(Given entries begins)

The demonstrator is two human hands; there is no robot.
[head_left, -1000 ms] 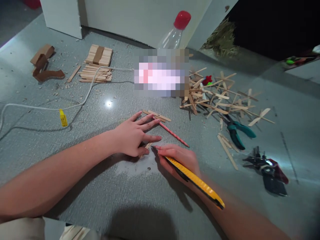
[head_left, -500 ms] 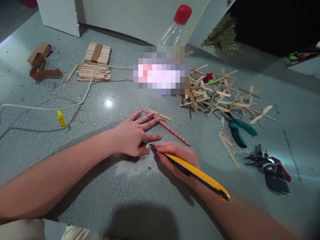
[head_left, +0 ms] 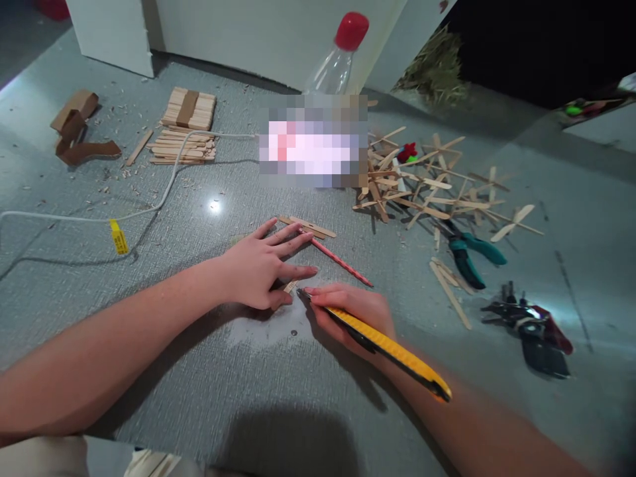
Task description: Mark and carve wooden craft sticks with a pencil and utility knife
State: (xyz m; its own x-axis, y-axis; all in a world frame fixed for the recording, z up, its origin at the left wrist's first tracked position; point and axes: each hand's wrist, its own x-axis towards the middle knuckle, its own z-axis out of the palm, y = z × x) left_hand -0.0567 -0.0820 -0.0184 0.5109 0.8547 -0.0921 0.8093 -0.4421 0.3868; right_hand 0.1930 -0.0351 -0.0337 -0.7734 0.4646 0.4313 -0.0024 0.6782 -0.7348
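Observation:
My right hand (head_left: 350,311) is closed around a yellow-and-black utility knife (head_left: 392,348). The knife's tip points left, at the end of a short piece of wooden craft stick (head_left: 291,287). That piece lies between the thumb and index finger of my left hand (head_left: 256,268), mostly hidden by it. My left hand lies palm down with its fingers spread. Its middle fingertips touch or nearly touch a red patterned pencil (head_left: 342,262) and a few craft sticks (head_left: 318,230) just beyond.
Bundled craft sticks (head_left: 189,108) and brown cardboard scraps (head_left: 74,129) lie far left. A white cable (head_left: 171,179) crosses there. To the right are joined sticks (head_left: 432,179), teal-handled pliers (head_left: 470,262) and a dark tool (head_left: 541,344). A red-capped bottle (head_left: 330,69) stands behind.
The whole view has shifted slightly. Both hands keep nearly the same pose, with the knife tip still close to the short stick piece.

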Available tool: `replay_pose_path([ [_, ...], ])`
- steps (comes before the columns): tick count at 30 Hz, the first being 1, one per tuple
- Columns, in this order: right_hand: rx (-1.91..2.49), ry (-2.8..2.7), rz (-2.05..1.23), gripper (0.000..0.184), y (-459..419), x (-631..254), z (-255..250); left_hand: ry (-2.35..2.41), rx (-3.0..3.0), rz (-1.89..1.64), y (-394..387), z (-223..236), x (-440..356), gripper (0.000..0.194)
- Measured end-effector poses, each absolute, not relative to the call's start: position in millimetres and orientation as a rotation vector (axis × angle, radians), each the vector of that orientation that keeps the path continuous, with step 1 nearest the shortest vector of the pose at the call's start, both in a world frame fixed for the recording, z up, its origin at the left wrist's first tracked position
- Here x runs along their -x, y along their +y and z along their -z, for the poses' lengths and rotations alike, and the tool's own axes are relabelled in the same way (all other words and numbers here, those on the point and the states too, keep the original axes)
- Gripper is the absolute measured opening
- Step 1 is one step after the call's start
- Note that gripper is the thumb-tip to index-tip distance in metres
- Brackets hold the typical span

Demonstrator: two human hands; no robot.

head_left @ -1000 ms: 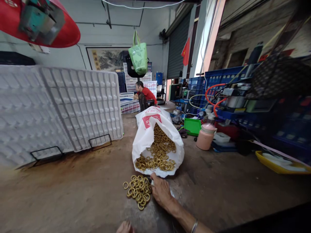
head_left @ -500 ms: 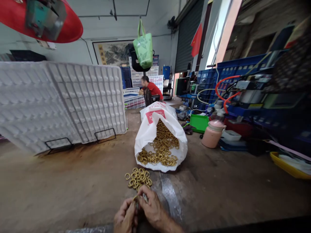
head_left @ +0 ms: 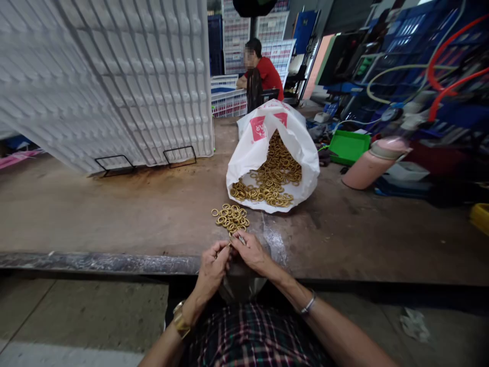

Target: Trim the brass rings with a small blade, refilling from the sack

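Observation:
Both my hands meet at the near edge of the workbench (head_left: 114, 219). My left hand (head_left: 212, 267) is closed in a pinch, its fingertips against those of my right hand (head_left: 250, 251), which is also closed and pinches a small metal piece. Whether the left hand holds a ring is hard to make out. Just beyond my fingers lies a small pile of brass rings (head_left: 231, 217). Behind that, a white plastic bag (head_left: 301, 148) lies open on its side with many more brass rings (head_left: 273, 176) spilling toward me.
White moulded trays (head_left: 114, 76) lean upright at the back left on black wire stands. A pink jug (head_left: 372, 163), a green bin (head_left: 348, 147), hoses and blue crates crowd the right. A person in a red shirt (head_left: 267, 74) sits far behind the bag.
My right hand left the ring pile and joined my left hand at the bench edge. The view tilted down, so my arms and checked shirt now show.

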State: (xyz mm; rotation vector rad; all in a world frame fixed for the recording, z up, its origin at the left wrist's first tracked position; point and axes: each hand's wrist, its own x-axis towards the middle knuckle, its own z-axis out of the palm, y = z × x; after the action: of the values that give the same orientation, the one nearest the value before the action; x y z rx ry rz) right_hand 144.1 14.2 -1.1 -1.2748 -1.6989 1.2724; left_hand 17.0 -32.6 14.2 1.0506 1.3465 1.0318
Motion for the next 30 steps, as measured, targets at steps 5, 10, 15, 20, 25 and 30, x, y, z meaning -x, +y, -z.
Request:
replay_pose_path([
  [5, 1.24, -1.698, -1.295, 0.022, 12.8, -140.5, -1.2, 1.228, -0.803, -1.026, -32.6, -17.0, -15.8, 0.031],
  [10, 1.218, -1.674, -1.355, 0.024, 12.4, -140.3, -7.2, 1.153, -0.773, -1.039, -32.5, -14.8, -14.5, 0.028],
  [15, 1.211, -1.64, -1.395, 0.025, 12.9, -138.8, -7.4, 1.098, -0.737, -1.061, -33.2, -14.1, -12.7, 0.028],
  [20, 1.194, -1.617, -1.401, 0.026, 12.1, -136.1, -5.7, 1.073, -0.708, -1.07, -34.6, -15.1, -10.9, 0.03],
  [25, 1.177, -1.623, -1.399, 0.028, 10.7, -136.2, -8.5, 1.031, -0.705, -1.084, -35.3, -15.7, -8.3, 0.03],
  [30, 1.177, -1.615, -1.392, 0.028, 9.3, -134.7, -11.0, 0.999, -0.688, -1.091, -36.4, -15.5, -6.1, 0.029],
])
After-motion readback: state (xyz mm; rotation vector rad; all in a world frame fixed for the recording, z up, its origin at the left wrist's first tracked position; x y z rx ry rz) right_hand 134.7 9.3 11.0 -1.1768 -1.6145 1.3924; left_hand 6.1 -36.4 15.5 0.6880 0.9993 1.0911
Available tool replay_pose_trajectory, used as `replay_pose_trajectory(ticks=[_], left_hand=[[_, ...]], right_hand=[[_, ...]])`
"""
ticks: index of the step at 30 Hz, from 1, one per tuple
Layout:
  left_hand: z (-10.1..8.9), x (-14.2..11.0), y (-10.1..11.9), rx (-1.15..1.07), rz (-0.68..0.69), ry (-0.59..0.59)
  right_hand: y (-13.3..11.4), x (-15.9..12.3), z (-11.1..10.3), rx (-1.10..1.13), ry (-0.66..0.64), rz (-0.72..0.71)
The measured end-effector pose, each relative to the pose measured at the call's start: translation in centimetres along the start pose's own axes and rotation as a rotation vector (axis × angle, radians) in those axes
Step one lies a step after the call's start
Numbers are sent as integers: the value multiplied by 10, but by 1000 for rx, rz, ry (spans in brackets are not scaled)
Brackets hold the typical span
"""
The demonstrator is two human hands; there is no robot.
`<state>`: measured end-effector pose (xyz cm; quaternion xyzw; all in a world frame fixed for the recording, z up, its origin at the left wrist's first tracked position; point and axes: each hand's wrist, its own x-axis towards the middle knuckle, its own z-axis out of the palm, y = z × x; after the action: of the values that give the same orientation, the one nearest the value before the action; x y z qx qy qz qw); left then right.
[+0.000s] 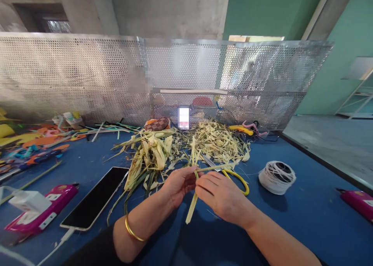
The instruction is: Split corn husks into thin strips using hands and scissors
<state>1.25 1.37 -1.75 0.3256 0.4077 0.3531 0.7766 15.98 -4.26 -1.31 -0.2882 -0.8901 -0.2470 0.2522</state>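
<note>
Pale corn husk strips (191, 208), crossed over one another, are pinched between my two hands above the blue table. My left hand (181, 184) grips them from the left, thumb on top near the crossing. From the right, my right hand (220, 194) closes on the same strips, its fingertips partly hidden behind the back of the hand. One strip points toward me, another up and away, and one out to the right. Just beyond my right hand lie scissors with yellow handles (247, 189), their blades partly under the strips.
Behind my hands lie corn husks (159, 151) and a heap of shredded husk (220, 139). A phone (96, 200) and a magenta power strip (43, 211) are on the left. A spool of white cord (276, 177) stands right. A perforated metal screen (87, 75) borders the table's back.
</note>
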Motion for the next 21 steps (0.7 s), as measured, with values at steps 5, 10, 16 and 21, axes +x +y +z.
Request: replay_pose_trajectory(ticks=[5, 10, 16, 21], left_hand=[[-3, 4, -3, -31, -8, 4], [-1, 2, -2, -29, -26, 112], [1, 2, -3, -39, 76, 101], [5, 0, -4, 85, 237, 43]], right_hand=[[-10, 5, 5, -228, -120, -125], [-19, 5, 14, -294, -152, -191], [-18, 7, 12, -127, -39, -114], [-1, 0, 9, -67, 145, 417]])
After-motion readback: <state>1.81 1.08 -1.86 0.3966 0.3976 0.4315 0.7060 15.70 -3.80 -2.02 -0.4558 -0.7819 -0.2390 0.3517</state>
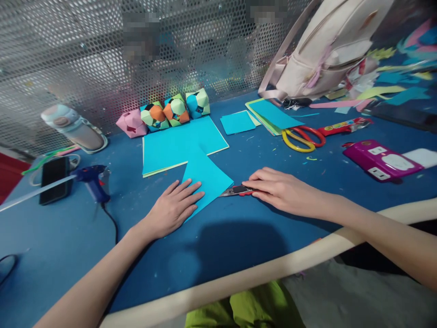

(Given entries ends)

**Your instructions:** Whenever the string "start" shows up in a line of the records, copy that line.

**Task solution:**
- Measured end-effector poses, each absolute, not relative to the call's start: position in millimetres and orientation as a rotation vector (axis × angle, radians), each the vector of that orientation that keeps the path continuous, with step 1 nearest the shortest vector of the pose at the call's start, both in a world frame fixed for the recording, z up, its origin at the left wrist's first tracked position
- Step 1 is one step after the call's start
The measured end-effector pose, each relative to the pose measured at the call's start: translation in centimetres along the start pose's own axes and rotation as a rotation vector (axis × angle, radians) in those axes
Step one lies a step after the call's start

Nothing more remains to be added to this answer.